A capital D sequence matches non-digits:

>>> re.search(r'\D', '100')
>>> re.search(r'\D', '$100')
<_sre.SRE_Match object; span=(0, 1), match='$'>

So \d and \D are essentially shorthands for the digit ranges we’ve already seen so far:

>>> re.search(r'\D', '100')
>>> re.search(r'[^0-9]', '100')
>>> re.search(r'\d', '100')
<_sre.SRE_Match object; span=(0, 1), match='1'>
>>> re.search(r'[0-9]', '100')
<_sre.SRE_Match object; span=(0, 1), match='1'>

Another common special sequence is \w:

>>> re.search(r'^\w*$', "$hell0")
>>> re.search(r'^\w*$', "hello")
<_sre.SRE_Match object; span=(0, 5), match='hello'>
>>> re.search(r'^\w*$', "hello_there")
<_sre.SRE_Match object; span=(0, 11), match='hello_there'>
>>> re.search(r'^\w*$', "hello there")
>>> re.search(r'^\w*$', "hello40")
<_sre.SRE_Match object; span=(0, 7), match='hello40'>
>>> re.search(r'^\[A-Za-z0-9_]*$', "hello40")
>>> re.search(r'^[A-Za-z0-9_]*$', "hello40")
<_sre.SRE_Match object; span=(0, 7), match='hello40'>
>>> re.search(r'^[A-Za-z0-9_]*$', "hello40_")
<_sre.SRE_Match object; span=(0, 8), match='hello40_'>
>>> re.search(r'^[A-Za-z0-9_]*$', "hello40 ")
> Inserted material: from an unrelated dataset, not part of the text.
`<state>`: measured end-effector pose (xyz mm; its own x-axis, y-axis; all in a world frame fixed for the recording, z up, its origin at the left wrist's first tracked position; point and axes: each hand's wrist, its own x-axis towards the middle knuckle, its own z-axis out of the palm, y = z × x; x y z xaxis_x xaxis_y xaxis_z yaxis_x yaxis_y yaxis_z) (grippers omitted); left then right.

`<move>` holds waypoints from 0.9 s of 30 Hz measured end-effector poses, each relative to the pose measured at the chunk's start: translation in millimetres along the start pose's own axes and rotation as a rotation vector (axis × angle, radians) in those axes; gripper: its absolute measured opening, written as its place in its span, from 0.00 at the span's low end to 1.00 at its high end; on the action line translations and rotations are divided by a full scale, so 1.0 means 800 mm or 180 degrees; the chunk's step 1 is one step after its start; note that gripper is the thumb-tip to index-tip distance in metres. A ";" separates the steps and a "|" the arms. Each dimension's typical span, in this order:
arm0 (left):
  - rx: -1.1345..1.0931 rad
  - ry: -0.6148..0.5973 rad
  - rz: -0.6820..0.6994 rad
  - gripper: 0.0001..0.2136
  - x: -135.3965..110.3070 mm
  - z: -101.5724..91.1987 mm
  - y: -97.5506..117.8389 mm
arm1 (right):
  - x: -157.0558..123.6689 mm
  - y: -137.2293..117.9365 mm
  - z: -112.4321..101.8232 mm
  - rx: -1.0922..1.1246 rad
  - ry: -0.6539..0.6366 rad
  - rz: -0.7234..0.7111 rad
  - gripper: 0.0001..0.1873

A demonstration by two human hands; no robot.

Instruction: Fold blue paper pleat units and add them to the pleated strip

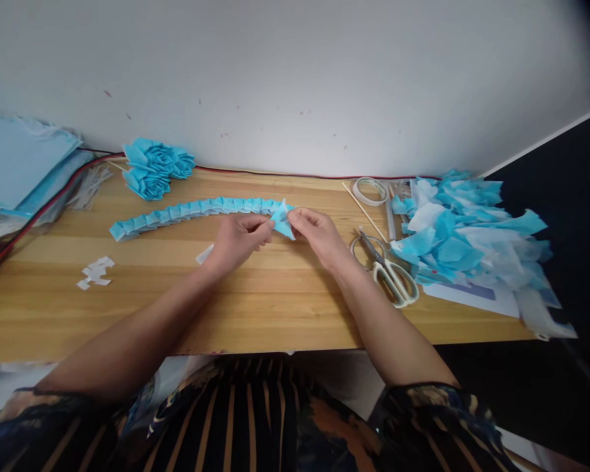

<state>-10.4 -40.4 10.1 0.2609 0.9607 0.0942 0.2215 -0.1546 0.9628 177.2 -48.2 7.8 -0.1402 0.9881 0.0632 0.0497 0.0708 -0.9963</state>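
Observation:
Between my two hands is a small blue fabric piece (284, 223), pinched from both sides above the table. My left hand (240, 239) is closed on its left edge with thumb and fingers. On its upper right, my right hand (317, 231) pinches it too. Just behind lies a long curved strip of overlapping folded blue pieces (191, 210), its right end partly hidden by the held piece. A small white slip (205, 254) rests beside my left wrist.
Blue fabric flowers (157, 167) lie by the wall. At right are scissors (386, 269), a tape roll (370, 190), a thin stick (366, 213) and a heap of blue and white pieces (457, 229). White bits (97, 271) and stacked blue sheets (24, 160) lie left.

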 end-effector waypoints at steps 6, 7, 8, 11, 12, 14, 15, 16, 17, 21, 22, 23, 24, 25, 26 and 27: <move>-0.0010 -0.0032 0.0020 0.16 -0.002 0.002 0.003 | 0.002 0.006 -0.001 -0.0294 0.0175 -0.0144 0.18; -0.0085 -0.0041 -0.0046 0.16 -0.001 0.002 0.003 | 0.002 0.006 0.000 -0.0317 0.0210 -0.0208 0.17; -0.0161 -0.0052 -0.0109 0.16 0.000 0.002 0.003 | 0.002 0.006 0.000 -0.0333 0.0246 -0.0271 0.16; -0.0222 0.0050 -0.0115 0.13 0.005 0.000 0.003 | 0.005 0.007 -0.002 -0.0316 0.0384 -0.0398 0.14; -0.0099 0.0175 -0.0008 0.13 0.006 -0.001 0.005 | 0.007 0.008 -0.004 -0.0292 0.0447 -0.0409 0.14; 0.0370 0.0493 0.0378 0.12 0.001 -0.007 0.015 | 0.012 0.013 -0.009 -0.0221 0.0571 -0.0397 0.15; 0.0699 0.0606 0.0621 0.13 -0.005 -0.011 0.024 | 0.015 0.016 -0.012 -0.0182 0.0617 -0.0379 0.16; 0.0989 0.0643 0.0868 0.13 -0.016 -0.016 0.036 | 0.018 0.020 -0.015 -0.0148 0.0636 -0.0357 0.17; 0.1184 0.0542 0.1076 0.13 -0.030 -0.021 0.050 | 0.020 0.023 -0.017 -0.0122 0.0642 -0.0330 0.17; 0.1159 -0.1040 0.1655 0.10 -0.113 -0.036 0.098 | 0.025 0.031 -0.019 0.0002 0.0638 -0.0300 0.17; 0.1043 -0.1617 0.1600 0.09 -0.135 -0.036 0.100 | 0.026 0.032 -0.018 0.0039 0.0636 -0.0307 0.17; 0.0876 -0.2141 0.1519 0.10 -0.156 -0.033 0.097 | 0.027 0.033 -0.018 0.0076 0.0628 -0.0315 0.16; 0.0700 -0.2518 0.1373 0.10 -0.175 -0.027 0.088 | 0.027 0.034 -0.018 0.0109 0.0615 -0.0321 0.16; 0.0571 -0.2747 0.1187 0.11 -0.192 -0.020 0.072 | 0.029 0.035 -0.019 0.0144 0.0598 -0.0323 0.16; 0.0500 -0.2845 0.1015 0.12 -0.206 -0.010 0.051 | 0.030 0.036 -0.019 0.0183 0.0582 -0.0325 0.16; 0.0456 -0.2810 0.0820 0.13 -0.218 0.000 0.026 | 0.031 0.038 -0.020 0.0220 0.0568 -0.0318 0.16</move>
<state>-51.0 -211.1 13.3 0.9254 0.3785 0.0174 0.1559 -0.4222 0.8930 190.7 -19.3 -19.8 0.0368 0.9856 0.1651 -0.0244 0.1660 -0.9858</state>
This matches alphanumeric characters (aka “word” characters). These are letters, digits, or underscores.

There’s also \s which matches whitespace characters:

>>> re.search(r'^\s*$', " ")
<_sre.SRE_Match object; span=(0, 1), match=' '>
>>> re.search(r'^\s*$', " \n")
<_sre.SRE_Match object; span=(0, 2), match=' \n'>
>>> re.search(r'^\s*$', " _\n")

We could match two words like this:

>>> re.search(r'^\w+\s+\w+$', 'hithere')
>>> re.search(r'^\w+\s+\w+$', 'hi there')
<_sre.SRE_Match object; span=(0, 8), match='hi there'>
>>> re.search(r'^\w+\s+\w+$', 'hi there, Trey')
>>> re.search(r'^\w+\s+\w+$', 'hi there Trey')

This \s sequence matches newline characters, tabs, spaces. But it also matches weird things like vertical tabs, form feeds, and carriage returns.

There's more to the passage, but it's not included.